Now, has the media run with this news... sure!!! But, the media still trys to report the facts, and the conclusions the experts drew from those facts. You can't blame the science handicapped media for reporting the bad conclusions others have made.
A case where evolution presumably did increase an undesirable effect is that of sickle-cell anemia. As I understand it, the tendency to get this disease is coupled with the tendency to resist malaria.
Ed Pearlstein
this is speculation at best, a hypothesis at worst, and isnt it utterly embarrassing at best, disastrous at worst for scientists that they cant answer the question more quickly when many lives are on the line??? what scientific evidence do you have for your assertion? not much Ill bet.
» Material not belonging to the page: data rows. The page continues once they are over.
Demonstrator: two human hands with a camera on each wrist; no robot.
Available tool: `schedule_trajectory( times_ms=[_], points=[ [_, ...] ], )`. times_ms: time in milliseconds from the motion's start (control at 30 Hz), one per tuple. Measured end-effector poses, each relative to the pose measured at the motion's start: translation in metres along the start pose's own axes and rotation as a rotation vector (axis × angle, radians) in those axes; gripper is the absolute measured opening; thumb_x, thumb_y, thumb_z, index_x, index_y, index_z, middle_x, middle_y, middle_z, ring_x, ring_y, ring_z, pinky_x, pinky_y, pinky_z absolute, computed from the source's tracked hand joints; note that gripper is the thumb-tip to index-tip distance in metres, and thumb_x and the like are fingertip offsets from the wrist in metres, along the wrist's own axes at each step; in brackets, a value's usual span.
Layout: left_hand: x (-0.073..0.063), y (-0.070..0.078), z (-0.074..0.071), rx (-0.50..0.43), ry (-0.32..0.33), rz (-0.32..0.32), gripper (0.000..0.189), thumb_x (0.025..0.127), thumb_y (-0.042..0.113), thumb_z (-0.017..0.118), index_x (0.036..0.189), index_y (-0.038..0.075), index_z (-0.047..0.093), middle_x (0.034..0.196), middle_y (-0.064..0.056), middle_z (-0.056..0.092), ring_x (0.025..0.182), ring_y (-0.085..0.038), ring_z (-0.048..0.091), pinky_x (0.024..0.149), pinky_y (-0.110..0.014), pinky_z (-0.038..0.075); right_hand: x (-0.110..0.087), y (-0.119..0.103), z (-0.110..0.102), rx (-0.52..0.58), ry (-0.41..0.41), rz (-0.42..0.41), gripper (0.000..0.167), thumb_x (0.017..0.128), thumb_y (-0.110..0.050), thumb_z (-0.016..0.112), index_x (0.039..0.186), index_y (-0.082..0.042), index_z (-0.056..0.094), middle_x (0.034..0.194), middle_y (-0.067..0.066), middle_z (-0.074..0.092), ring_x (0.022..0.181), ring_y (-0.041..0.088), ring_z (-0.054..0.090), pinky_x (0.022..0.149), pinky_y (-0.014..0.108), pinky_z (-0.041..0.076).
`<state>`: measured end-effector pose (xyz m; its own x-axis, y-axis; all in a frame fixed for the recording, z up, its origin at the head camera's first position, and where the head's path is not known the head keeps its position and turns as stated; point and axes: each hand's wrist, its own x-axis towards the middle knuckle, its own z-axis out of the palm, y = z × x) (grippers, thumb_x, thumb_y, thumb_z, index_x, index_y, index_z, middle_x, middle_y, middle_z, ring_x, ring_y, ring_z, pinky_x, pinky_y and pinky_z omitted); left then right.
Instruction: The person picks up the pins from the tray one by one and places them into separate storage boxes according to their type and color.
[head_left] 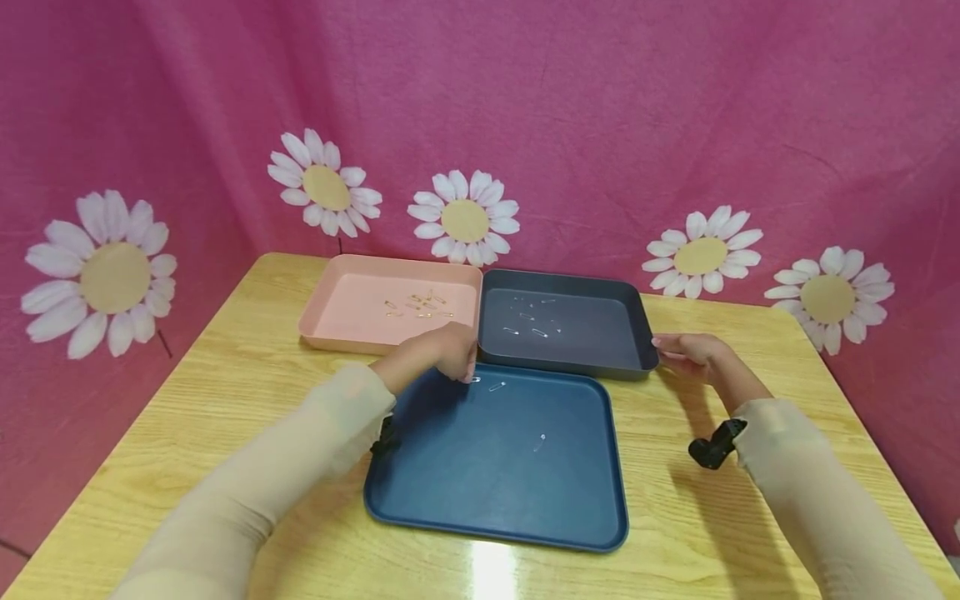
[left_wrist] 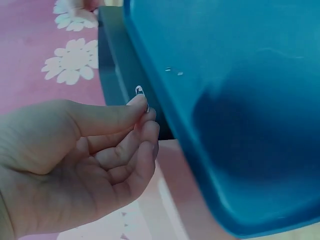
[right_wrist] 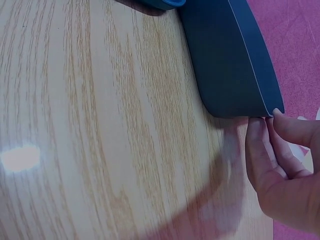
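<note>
My left hand [head_left: 456, 350] pinches a silver safety pin [left_wrist: 140, 91] between thumb and fingertips, above the far edge of the blue tray [head_left: 495, 492]. On that tray lie a safety pin [head_left: 497, 387] near the hand and another safety pin [head_left: 540, 443] farther right. With thumb and fingers, my right hand [head_left: 693, 354] grips the right rim of the dark grey tray [head_left: 600, 325]. Several silver safety pins [head_left: 539, 332] are scattered inside the grey tray. The pink tray [head_left: 348, 308] holds several gold safety pins [head_left: 424, 305]; my left forearm passes in front of its near right corner.
The pink and grey trays stand side by side at the back of the wooden table [head_left: 300, 467], with the blue tray in front of them. A pink curtain [head_left: 585, 125] with daisies hangs behind. A black wrist device [head_left: 716, 444] sits at the right sleeve.
</note>
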<state>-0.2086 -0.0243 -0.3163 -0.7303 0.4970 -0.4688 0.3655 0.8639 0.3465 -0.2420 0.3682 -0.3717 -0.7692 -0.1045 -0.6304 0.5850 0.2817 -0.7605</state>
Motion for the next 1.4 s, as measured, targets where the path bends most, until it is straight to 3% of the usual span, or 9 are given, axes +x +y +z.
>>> schedule_trajectory(
  times_ms=[400,567,700,767,833,1067,1133,1300,1400],
  points=[
    [0.029,0.017,-0.031,-0.010,-0.022,0.021,0.009,0.084,0.004,0.063,0.082,0.004,0.072,0.070,0.001,0.061,0.069,-0.010,0.051,0.064,-0.018,0.043,-0.001,0.004,-0.003,0.028,0.020,0.001,0.068,0.098,-0.016,0.053,0.150,0.004,0.014,0.073,-0.022,0.063,0.074,-0.009,0.062,0.097,0.023,0.048],
    [0.048,0.026,-0.045,0.013,-0.037,0.018,0.017,0.085,0.002,0.058,0.070,0.008,0.059,0.058,0.007,0.043,0.059,-0.009,0.039,0.054,-0.017,0.034,0.000,0.003,-0.004,0.006,0.041,0.022,0.067,0.098,-0.020,0.054,0.150,0.001,0.018,0.073,-0.022,0.064,0.074,-0.008,0.062,0.085,0.015,0.056],
    [0.069,0.030,-0.054,0.056,-0.044,-0.034,0.010,0.087,0.006,0.062,0.077,0.007,0.063,0.061,0.005,0.049,0.051,-0.006,0.042,0.048,-0.017,0.037,0.001,0.001,-0.004,-0.022,0.042,0.029,0.064,0.099,-0.022,0.053,0.150,0.000,0.021,0.074,-0.022,0.063,0.075,-0.008,0.062,0.085,0.014,0.055],
    [0.088,0.028,-0.055,0.073,-0.065,-0.067,0.008,0.086,0.009,0.065,0.090,0.003,0.063,0.076,-0.001,0.058,0.049,-0.005,0.046,0.047,-0.016,0.039,0.002,0.001,-0.004,-0.023,0.032,0.021,0.064,0.099,-0.021,0.052,0.150,0.001,0.020,0.075,-0.022,0.063,0.076,-0.008,0.062,0.087,0.015,0.055],
    [0.099,0.031,-0.059,0.093,-0.106,-0.117,0.030,0.086,0.012,0.064,0.112,-0.001,0.057,0.104,-0.007,0.060,0.047,-0.004,0.050,0.045,-0.015,0.042,0.002,0.001,-0.004,-0.024,0.026,0.017,0.064,0.099,-0.021,0.052,0.150,0.001,0.020,0.076,-0.022,0.064,0.077,-0.008,0.062,0.089,0.015,0.054],
    [0.236,-0.005,-0.034,0.225,-0.202,-0.170,0.058,0.082,0.015,0.065,0.132,0.004,0.037,0.142,-0.012,0.031,0.063,-0.007,0.058,0.051,-0.013,0.044,-0.001,0.000,-0.005,-0.046,0.035,0.005,0.061,0.100,-0.020,0.050,0.149,0.003,0.022,0.076,-0.023,0.063,0.076,-0.009,0.062,0.087,0.014,0.055],
    [0.248,-0.003,-0.033,0.282,-0.245,-0.235,0.057,0.085,0.013,0.064,0.136,0.008,0.040,0.144,-0.008,0.031,0.079,-0.011,0.054,0.054,-0.015,0.040,-0.001,-0.001,-0.005,-0.038,0.040,0.004,0.061,0.099,-0.019,0.051,0.149,0.002,0.023,0.076,-0.023,0.063,0.076,-0.009,0.062,0.088,0.015,0.055],
    [0.229,0.007,-0.035,0.216,-0.187,-0.319,0.045,0.082,0.003,0.065,0.126,0.006,0.054,0.135,-0.010,0.040,0.102,-0.023,0.044,0.054,-0.023,0.042,0.000,0.000,-0.003,-0.017,0.059,0.005,0.060,0.099,-0.018,0.052,0.148,0.002,0.025,0.074,-0.021,0.063,0.075,-0.007,0.062,0.083,0.014,0.056],
    [0.184,0.021,-0.039,0.150,-0.068,-0.333,0.048,0.085,0.004,0.064,0.131,0.007,0.051,0.141,-0.009,0.043,0.110,-0.021,0.046,0.061,-0.023,0.047,0.001,0.001,-0.002,-0.008,0.064,0.003,0.059,0.099,-0.018,0.051,0.148,0.003,0.026,0.074,-0.020,0.064,0.075,-0.007,0.062,0.081,0.013,0.056]
  ],
)
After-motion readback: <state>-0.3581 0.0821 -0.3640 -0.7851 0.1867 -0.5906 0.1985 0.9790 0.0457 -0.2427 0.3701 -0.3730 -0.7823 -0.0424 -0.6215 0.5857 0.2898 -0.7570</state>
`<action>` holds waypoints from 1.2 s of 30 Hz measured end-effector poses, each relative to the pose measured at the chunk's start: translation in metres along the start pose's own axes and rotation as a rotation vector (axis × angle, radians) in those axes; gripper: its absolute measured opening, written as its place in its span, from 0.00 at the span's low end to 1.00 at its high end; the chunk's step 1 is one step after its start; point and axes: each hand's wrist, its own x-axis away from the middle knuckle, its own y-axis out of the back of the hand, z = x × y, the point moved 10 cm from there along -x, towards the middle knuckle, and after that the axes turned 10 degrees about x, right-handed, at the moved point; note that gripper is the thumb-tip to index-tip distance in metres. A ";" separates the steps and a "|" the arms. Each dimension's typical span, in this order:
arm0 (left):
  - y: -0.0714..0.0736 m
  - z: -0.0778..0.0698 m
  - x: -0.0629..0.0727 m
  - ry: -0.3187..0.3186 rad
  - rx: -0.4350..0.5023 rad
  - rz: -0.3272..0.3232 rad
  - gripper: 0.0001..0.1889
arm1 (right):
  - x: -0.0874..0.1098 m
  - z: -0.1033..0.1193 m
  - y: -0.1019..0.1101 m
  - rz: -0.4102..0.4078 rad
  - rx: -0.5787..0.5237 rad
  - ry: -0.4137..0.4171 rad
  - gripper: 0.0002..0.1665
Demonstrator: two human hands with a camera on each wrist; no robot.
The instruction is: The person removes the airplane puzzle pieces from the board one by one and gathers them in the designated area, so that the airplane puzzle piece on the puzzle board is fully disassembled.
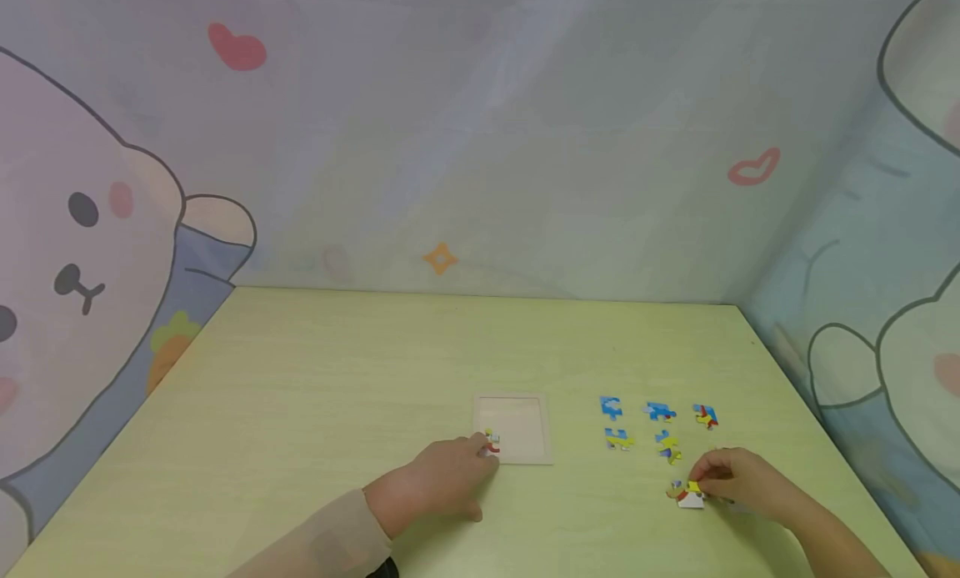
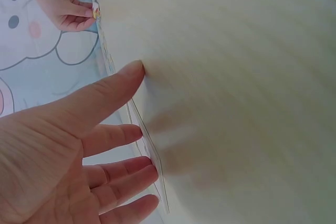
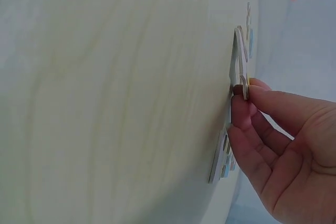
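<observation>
My left hand [image 1: 453, 475] rests at the lower left corner of a square puzzle frame [image 1: 547, 428], its fingers fairly straight over the rim. A red, white and yellow puzzle piece [image 1: 492, 441] lies inside that corner, partly hidden by the fingertips. In the left wrist view the fingers [image 2: 123, 179] spread over the frame's edge, with the thumb apart. My right hand [image 1: 746, 482] pinches a yellow, red and white puzzle piece [image 1: 688, 496] between thumb and fingers. Seen from the right wrist, that puzzle piece [image 3: 241, 59] is tilted up. Another piece [image 3: 218, 156] lies under the curled fingers.
Several loose puzzle pieces lie in two rows right of the frame, among them a blue piece [image 1: 611, 408], a red and blue piece [image 1: 706, 416] and a yellow piece [image 1: 668, 447]. A printed cloth [image 1: 480, 144] hangs behind the pale table [image 1: 337, 378].
</observation>
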 end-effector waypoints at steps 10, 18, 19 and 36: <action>0.001 -0.003 0.000 0.011 -0.006 -0.008 0.26 | -0.003 0.006 0.008 -0.062 0.108 -0.026 0.04; 0.002 -0.001 0.000 0.028 -0.031 -0.055 0.26 | -0.028 0.036 0.000 -0.058 0.017 0.067 0.09; 0.002 -0.001 0.000 0.032 -0.028 -0.066 0.26 | -0.032 0.040 -0.001 -0.054 0.007 0.077 0.10; -0.003 0.008 0.024 -0.022 -0.019 -0.073 0.23 | -0.111 0.131 -0.043 -0.063 -0.054 0.198 0.10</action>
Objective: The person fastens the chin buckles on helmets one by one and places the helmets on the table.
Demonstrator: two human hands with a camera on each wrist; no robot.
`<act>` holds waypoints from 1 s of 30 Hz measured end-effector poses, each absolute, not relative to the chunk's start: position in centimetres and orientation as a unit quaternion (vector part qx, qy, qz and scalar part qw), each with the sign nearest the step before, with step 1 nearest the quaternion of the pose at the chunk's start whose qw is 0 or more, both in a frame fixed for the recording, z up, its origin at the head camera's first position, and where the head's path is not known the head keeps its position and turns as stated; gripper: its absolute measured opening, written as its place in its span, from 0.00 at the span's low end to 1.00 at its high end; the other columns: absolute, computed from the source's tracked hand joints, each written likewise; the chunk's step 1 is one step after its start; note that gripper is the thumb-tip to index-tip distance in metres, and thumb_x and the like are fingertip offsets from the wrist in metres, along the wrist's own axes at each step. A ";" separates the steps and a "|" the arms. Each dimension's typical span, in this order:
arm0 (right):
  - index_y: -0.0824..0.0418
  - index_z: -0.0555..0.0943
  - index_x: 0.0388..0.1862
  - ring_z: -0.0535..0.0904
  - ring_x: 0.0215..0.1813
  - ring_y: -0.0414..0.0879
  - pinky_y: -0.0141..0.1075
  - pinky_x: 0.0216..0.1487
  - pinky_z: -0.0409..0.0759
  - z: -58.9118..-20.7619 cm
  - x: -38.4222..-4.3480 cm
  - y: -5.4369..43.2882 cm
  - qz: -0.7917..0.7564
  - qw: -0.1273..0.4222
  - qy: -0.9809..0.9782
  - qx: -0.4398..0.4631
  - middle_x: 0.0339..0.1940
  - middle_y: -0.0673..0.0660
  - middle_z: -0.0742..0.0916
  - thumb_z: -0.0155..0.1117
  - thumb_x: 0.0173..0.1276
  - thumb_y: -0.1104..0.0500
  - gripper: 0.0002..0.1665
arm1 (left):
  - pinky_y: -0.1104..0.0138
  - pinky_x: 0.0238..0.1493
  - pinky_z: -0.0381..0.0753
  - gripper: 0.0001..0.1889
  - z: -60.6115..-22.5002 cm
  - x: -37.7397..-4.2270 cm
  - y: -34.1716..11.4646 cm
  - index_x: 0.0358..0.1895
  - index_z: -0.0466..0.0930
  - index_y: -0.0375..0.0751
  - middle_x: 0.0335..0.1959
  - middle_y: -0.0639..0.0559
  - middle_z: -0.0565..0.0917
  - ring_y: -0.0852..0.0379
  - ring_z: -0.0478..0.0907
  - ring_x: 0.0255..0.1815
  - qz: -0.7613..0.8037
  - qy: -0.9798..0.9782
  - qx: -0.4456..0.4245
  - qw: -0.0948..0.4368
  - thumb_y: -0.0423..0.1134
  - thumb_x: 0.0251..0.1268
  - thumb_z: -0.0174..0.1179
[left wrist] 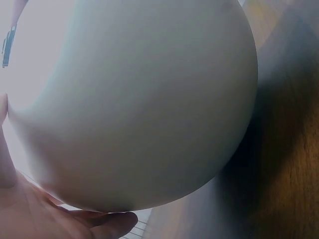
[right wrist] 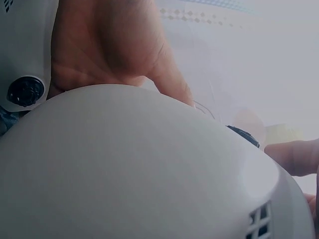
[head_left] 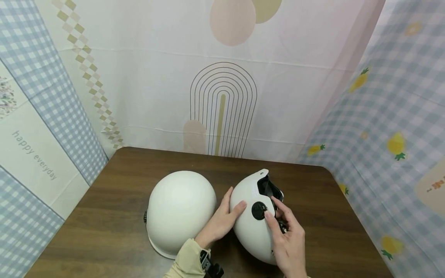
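A white helmet lies tipped on its side, its opening with dark lining facing right. My left hand holds the far left of its shell, thumb on top and fingers spread along the curve. At the right rim my right hand grips the edge, with the thumb at a round black disc on the helmet's side. A black strap or buckle piece shows partly behind those fingers. In the right wrist view, the shell fills the foreground, with a small vent grille.
Just left of my left hand, a second white helmet sits dome up, with a black knob at its left side. Both are on a dark wooden table. Patterned cloth hangs behind and at both sides.
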State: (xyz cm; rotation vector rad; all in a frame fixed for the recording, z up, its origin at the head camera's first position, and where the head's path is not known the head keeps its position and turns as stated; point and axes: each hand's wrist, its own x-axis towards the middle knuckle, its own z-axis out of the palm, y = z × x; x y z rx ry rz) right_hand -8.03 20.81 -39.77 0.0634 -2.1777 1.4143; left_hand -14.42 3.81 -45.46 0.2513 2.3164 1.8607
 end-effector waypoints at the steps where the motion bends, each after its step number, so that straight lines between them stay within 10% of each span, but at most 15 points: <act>1: 0.43 0.81 0.57 0.75 0.31 0.43 0.29 0.31 0.72 -39.8 -8.0 20.8 0.525 0.271 -0.807 0.025 0.30 0.49 0.80 0.68 0.65 0.63 0.24 | 0.44 0.69 0.53 0.46 -45.5 -14.4 3.8 0.79 0.41 0.45 0.78 0.43 0.49 0.45 0.50 0.76 0.622 0.774 0.084 0.080 0.67 0.68 0.48; 30: 0.49 0.83 0.56 0.76 0.30 0.43 0.27 0.33 0.73 -39.6 -8.5 21.5 0.545 0.257 -0.798 -0.015 0.29 0.52 0.82 0.67 0.66 0.62 0.19 | 0.45 0.69 0.53 0.46 -45.8 -14.7 3.8 0.79 0.40 0.45 0.78 0.43 0.49 0.45 0.50 0.75 0.630 0.767 0.092 0.079 0.66 0.69 0.49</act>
look at the history of how scientists discover & isolate actual causes of diseases, eg lead poisoning or asbestos poisoning. its a very slow, gradual process and any respectable scientist would have some serious humility about it.
you are, from this essay, a poor student of scientific history.
I also suggest you read some Kuhn.
Your angry charges come so fast and thick that I can't tell what you're so overheated about. I'm perfectly willing to respond to criticism if you can pin it down to something concrete.
For example, you invite me to read Ridley and Kuhn. I assure you I have done so long ago. Ridley is on point, and were we to bring him into the conversation, I'll wager he'd agree that microbial evolution takes place on a short time scale, which human evolution does not. Kuhn had one good point to make, which is irrelevant here, and then went off the deep end into mystical nonsense.
So, what's your beef?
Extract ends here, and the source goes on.